20-2-105. Divorce action for insanity; when permitted; conditions to bringing action; liability for support
(a) A divorce may be granted when either party has become incurably insane and the insane person has been confined in a mental hospital of this state or of another state or territory for at least two (2) years immediately preceding the commencement of the action for divorce.
(b) Upon the filing of a verified complaint showing that a cause of action exists under this section, the district court shall appoint some person to act as guardian of the insane person in the action. The summons and complaint in the action shall be served upon the defendant by delivering a copy of the summons and complaint to the guardian and to the county attorney of the county in which the action is brought.

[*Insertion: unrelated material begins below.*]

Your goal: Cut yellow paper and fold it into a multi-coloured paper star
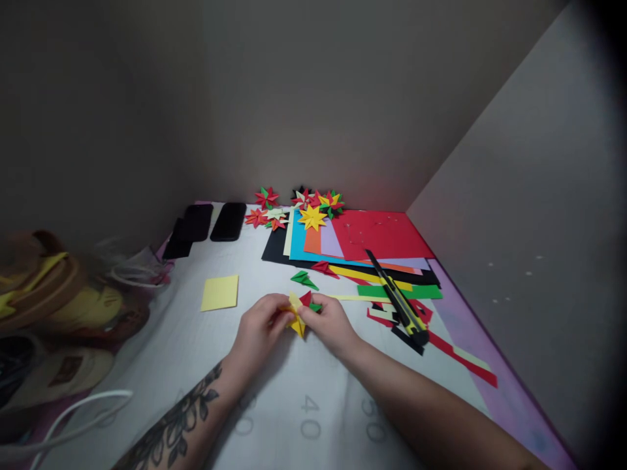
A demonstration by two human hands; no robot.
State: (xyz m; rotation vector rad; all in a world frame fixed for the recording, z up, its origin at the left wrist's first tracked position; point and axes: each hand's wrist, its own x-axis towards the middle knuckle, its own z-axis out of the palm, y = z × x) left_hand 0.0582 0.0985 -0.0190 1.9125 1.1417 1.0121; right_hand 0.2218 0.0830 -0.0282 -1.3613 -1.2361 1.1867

(c) The county attorney upon whom the summons and complaint is served shall appear for and defend the defendant in the action. No divorce shall be granted under this section except in the presence of the county attorney.
(d) In any action brought under this section, the district courts possess all the powers relative to the payment of alimony, the distribution of property and the care, custody and maintenance of the children of the parties as in other actions for divorce.
(e) Costs in the action, as well as the actual expenses of the county attorney and the expenses and fees of the guardian, shall be paid by the plaintiff. The expenses of the county attorney and expenses and fees of the guardian shall be fixed and allowed by the court, and the court may make such order as to the payment of fees and expenses as may seem proper.